In [11]:
# %pip install rich -Uqq
# %pip install fastcore -Uqq
# %pip install nbdev -Uqq

In [12]:
from rich import inspect as rinspect
from rich import print as rprint
from fastcore.test import *
from fastcore.net import *
from fastcore.basics import *

In [13]:
from opensearchpy import OpenSearch
import json
host, port = 'localhost', 9200
auth=('admin', 'admin')

In [14]:
cli=OpenSearch(hosts=[{'host': host, 'port': port}], http_compress=True, http_auth=auth, use_ssl=True, verify_certs=False, ssl_assert_hostname=False, ssl_show_warn=False)

In [15]:
rprint(cli.cat.health.__doc__)

In [16]:
# Checks before indexing
#cli.cat.health(format='json')
rprint(cli.cat.health(v=True, h=['status', 'cluster']))
rprint(cli.cat.indices(v=True, h=['health', 'status', 'index', 'docs.count']))

## Indexing

- Create an index searchml_revisited with non-default settings 

In [17]:
rinspect(AttrDict)

In [18]:
index_name='searchml_revisited'
q_default_fld={'query': {'default_field': 'body'}}
d={'settings': {'index': q_default_fld}}
index_body=AttrDict(d)
index_body

- settings: 
  - index: 
    - query: 
      - default_field: body

In [57]:
from opensearchpy import NotFoundError

def _exists_index(index):
    try:
        return cli.cat.indices(index, h='index').strip() == index
    except NotFoundError:
        return False

if not _exists_index(index_name):
    resp = cli.indices.create(index=index_name, body=index_body); resp

In [20]:
test_eq(cli.cat.indices('searchml_revisited', h='index').strip(), 'searchml_revisited')

In [21]:
# Add our sample documents to the index.
docs = [
    {
        "id": "doc_a",
        "title": "Fox and Hounds",
        "body": "The quick red fox jumped over the lazy brown dogs.",
        "price": "5.99",
        "in_stock": True,
        "category": "childrens"},
    {
        "id": "doc_b",
        "title": "Fox wins championship",
        "body": "Wearing all red, the Fox jumped out to a lead in the race over the Dog.",
        "price": "15.13",
        "in_stock": True,
        "category": "sports"},
    {
        "id": "doc_c",
        "title": "Lead Paint Removal",
        "body": "All lead must be removed from the brown and red paint.",
        "price": "150.21",
        "in_stock": False,
        "category": "instructional"},
    {
        "id": "doc_d",
        "title": "The Three Little Pigs Revisted",
        "price": "3.51",
        "in_stock": True,
        "body": "The big, bad wolf huffed and puffed and blew the house down. The end.",
        "category": "childrens"}
]

In [22]:
index_name='searchml_revisited'
resps = [cli.index(index_name, body=doc, id=doc['id'], refresh=True) 
            for doc in docs]

In [24]:
# Commeting the below as this it is not repeatable
# First time it would show created if empty index
# [test_eq(resp['result'], 'created') for resp in resps]
# If already created
# [test_eq(resp['result'], 'updated') for resp in resps]

In [25]:
test_eq(cli.cat.count(index_name, h='count').strip(), str(4))

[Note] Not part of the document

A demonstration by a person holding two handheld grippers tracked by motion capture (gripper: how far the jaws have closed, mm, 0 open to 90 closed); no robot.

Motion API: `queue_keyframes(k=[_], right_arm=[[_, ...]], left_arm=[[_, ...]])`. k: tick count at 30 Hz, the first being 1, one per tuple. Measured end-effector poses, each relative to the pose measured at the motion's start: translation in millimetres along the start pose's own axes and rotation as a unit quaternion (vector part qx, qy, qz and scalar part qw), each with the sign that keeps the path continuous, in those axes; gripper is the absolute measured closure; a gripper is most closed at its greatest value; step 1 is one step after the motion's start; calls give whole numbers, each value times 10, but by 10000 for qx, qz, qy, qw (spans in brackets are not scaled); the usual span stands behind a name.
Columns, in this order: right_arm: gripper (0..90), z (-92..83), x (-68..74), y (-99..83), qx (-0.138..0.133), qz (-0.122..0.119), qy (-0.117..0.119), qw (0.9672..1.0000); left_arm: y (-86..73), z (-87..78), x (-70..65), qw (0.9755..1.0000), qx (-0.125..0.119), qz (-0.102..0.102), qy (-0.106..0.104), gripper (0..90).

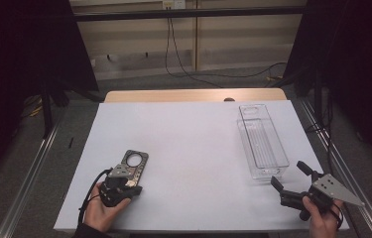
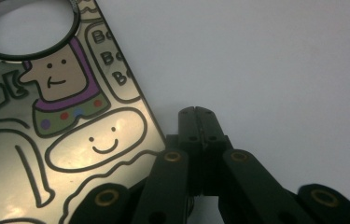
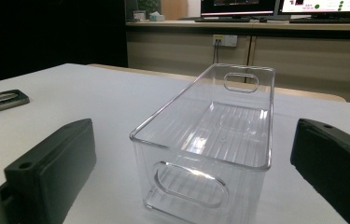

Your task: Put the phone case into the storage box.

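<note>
1. The left gripper (image 1: 133,189), lower left of the high view, has its jaws together on nothing, just beside the flat cartoon-printed phone case with a round hole (image 1: 134,165); its own body hides the case's near end.
2. The right gripper (image 1: 288,179), lower right, has its jaws wide apart before the clear plastic bin (image 1: 263,140).
3. The left gripper view cuts off the case's (image 2: 65,116) lettering.

A flat phone case (image 2: 56,121) is laid face up on the white tabletop (image 1: 193,148), just beside the closed left tool (image 2: 198,114), at its left. It is printed with cartoon figures and pierced by a round camera hole at the far end.
</note>
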State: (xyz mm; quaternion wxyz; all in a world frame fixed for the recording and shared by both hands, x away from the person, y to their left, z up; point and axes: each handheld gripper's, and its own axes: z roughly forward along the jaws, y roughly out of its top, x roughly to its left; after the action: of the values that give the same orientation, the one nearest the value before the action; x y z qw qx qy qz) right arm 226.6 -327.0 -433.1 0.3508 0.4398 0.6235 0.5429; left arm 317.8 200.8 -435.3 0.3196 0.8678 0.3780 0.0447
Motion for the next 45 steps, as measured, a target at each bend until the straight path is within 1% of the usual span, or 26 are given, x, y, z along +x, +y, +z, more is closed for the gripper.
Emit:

**Be intentional with your data mapping!** You can always override your configuration or perform other computations at runtime if you need to.

In OpenSearch it is possible to explicitly define the data types and text analysis via what are called Field Mappings or simply Mappings.

In [26]:
rinspect(cli.indices.get_mapping, help=True)

In [27]:
AttrDict(cli.indices.get_mapping(index_name))

- searchml_revisited: 
  - mappings: 
    - properties: 
      - body: 
        - type: text
        - fields: 
          - keyword: 
            - type: keyword
            - ignore_above: 256
      - category: 
        - type: text
        - fields: 
          - keyword: 
            - type: keyword
            - ignore_above: 256
      - id: 
        - type: text
        - fields: 
          - keyword: 
            - type: keyword
            - ignore_above: 256
      - in_stock: 
        - type: boolean
      - price: 
        - type: text
        - fields: 
          - keyword: 
            - type: keyword
            - ignore_above: 256
      - title: 
        - type: text
        - fields: 
          - keyword: 
            - type: keyword
            - ignore_above: 256

- **Multi fields**
  - keyword field type added by opensearch to every field due to 'text'
  - aggregation will be inefficient for text based fields

- in_stock is of type boolean which can be aggregated since we have only two values.

- ignore_above set to 256. Will not index values that have more than 256 characters. This means those values will not show up in any aggregations or searches. 


- The “price” field was chosen to be “text” even though we only ever passed in numeric values. This means we may get unexpected results from sorting or range filtering, since the values will be treated like strings rather than numbers.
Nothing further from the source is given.